Issue 14271

Logging geospatial issues: combination of several issues not logged

14271
Reporter: ahahn
Assignee: mblissett
Type: Task
Summary: Logging geospatial issues: combination of several issues not logged
Priority: Major
Status: Open
Created: 2013-10-22 10:39:20.578
Updated: 2016-02-05 16:25:18.672
        
Description: When checking georeferenced records for potential errors, a combination of several errors may be spotted (e.g. "country coordinate mismatch" plus "presumed negated longitude). The intention of the geospatial issue flag in the old index was to report on all combination of issues in the geospatial_issue flag.

At present, the new index also only contains one field for such issues, but seems to only report on isolated issues:

- select geospatial_issue, count(*) from occurrence_hdfs where geospatial_issue is not null group by geospatial_issue;

results in:
geospatial_issue	count(*)
0	357018257
1      63335 (= 0x01, GEOSPATIAL_PRESUMED_NEGATED_LATITUDE)
2	424530 (= 0x02, GEOSPATIAL_PRESUMED_NEGATED_LONGITUDE)
4	59430 (= 0x04, GEOSPATIAL_PRESUMED_INVERTED_COORDINATES)
8	239488 (= 0x08, GEOSPATIAL_ZERO_COORDINATES)
16	164155 (= 0x10, GEOSPATIAL_COORDINATES_OUT_OF_RANGE)
32	8416302 (= 0x20, GEOSPATIAL_COUNTRY_COORDINATE_MISMATCH)

-> combinations of issues do not seem to exist at all, and neither do issues > 32 (e.g. unknown country name, altitude out of range etc)

At least the combination of several spotted coordinate issues we should try to re-introduce (whether as before in a combined field, or as individual flags), and at least evaluate if the same should be done for the country-name, altitude and depth issue flags.

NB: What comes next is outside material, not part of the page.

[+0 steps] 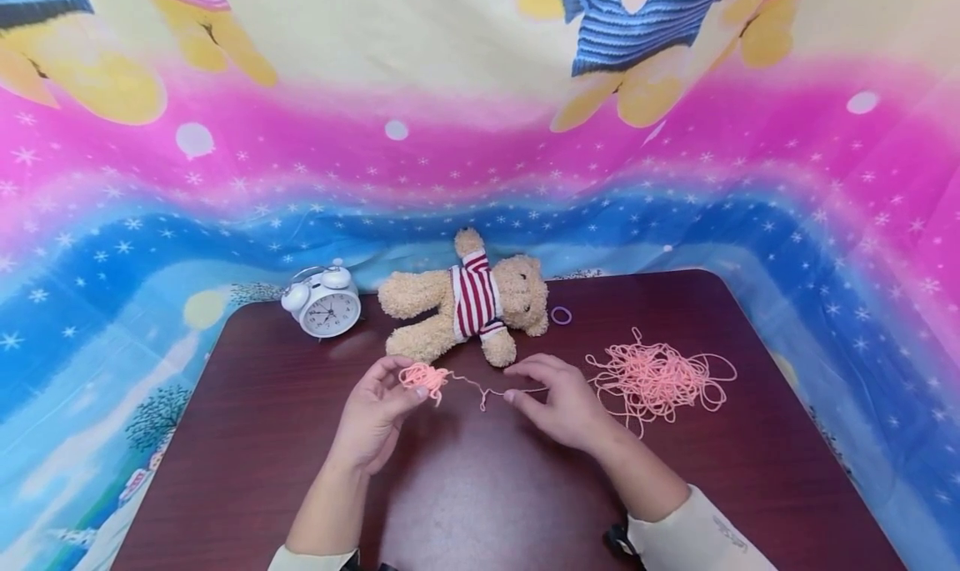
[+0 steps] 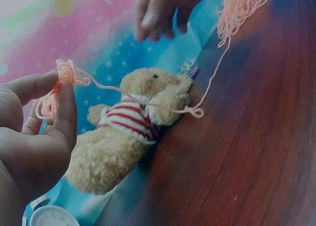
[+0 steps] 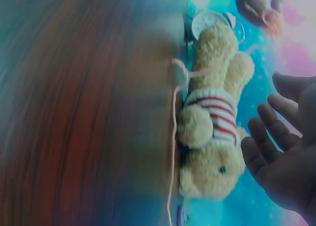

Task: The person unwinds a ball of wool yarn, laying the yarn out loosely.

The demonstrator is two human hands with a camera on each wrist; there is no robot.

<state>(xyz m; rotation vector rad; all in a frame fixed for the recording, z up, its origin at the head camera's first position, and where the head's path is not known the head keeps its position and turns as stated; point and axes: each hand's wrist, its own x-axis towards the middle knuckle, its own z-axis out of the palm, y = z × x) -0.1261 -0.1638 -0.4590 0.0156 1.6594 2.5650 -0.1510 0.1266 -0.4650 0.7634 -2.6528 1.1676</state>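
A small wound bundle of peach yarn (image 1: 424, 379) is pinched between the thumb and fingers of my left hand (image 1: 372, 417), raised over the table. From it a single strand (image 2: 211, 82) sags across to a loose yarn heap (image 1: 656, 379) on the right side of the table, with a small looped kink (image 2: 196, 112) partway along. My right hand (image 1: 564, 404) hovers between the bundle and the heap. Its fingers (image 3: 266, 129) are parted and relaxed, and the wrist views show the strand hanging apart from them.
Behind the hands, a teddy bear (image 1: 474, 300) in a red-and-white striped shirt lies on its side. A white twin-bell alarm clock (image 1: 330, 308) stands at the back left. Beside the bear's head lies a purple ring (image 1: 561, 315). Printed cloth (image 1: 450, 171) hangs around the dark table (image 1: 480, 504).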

This was closed as won't fix on ROL-13, but remains an issue in the new setup, as we must be underreporting geospatial issues. From the proportion of issues reported within georeferenced records (about 2.7%, comparable to the proportion since 2007) I assume that it is a "first-one-(or last-one-)wins", rather than no issue reported at all.]]>
    
Attachment HowToInterpretGeospatialIssueFlags.doc


Author: ahahn@gbif.org
Created: 2013-10-22 10:44:02.189
Updated: 2013-10-22 10:44:02.189
        
Also see "Tim Robertson added a comment - 06/Mar/13 10:24" on ROL-13

    


Author: omeyn@gbif.org
Comment: Your assumptions are all correct Andrea, and the new processing makes the same mistakes as the rollover. I'm not sure if it's logged here, but Tim and I have talked about it a bit and will probably head to a flag-per-issue model rather than the current combination model. That would make life easier for searching specific issues. Will be part of the general Occurrence refactor coming up in Nov/Dec 2013.
Created: 2013-10-22 11:16:17.185
Updated: 2013-10-22 11:16:17.185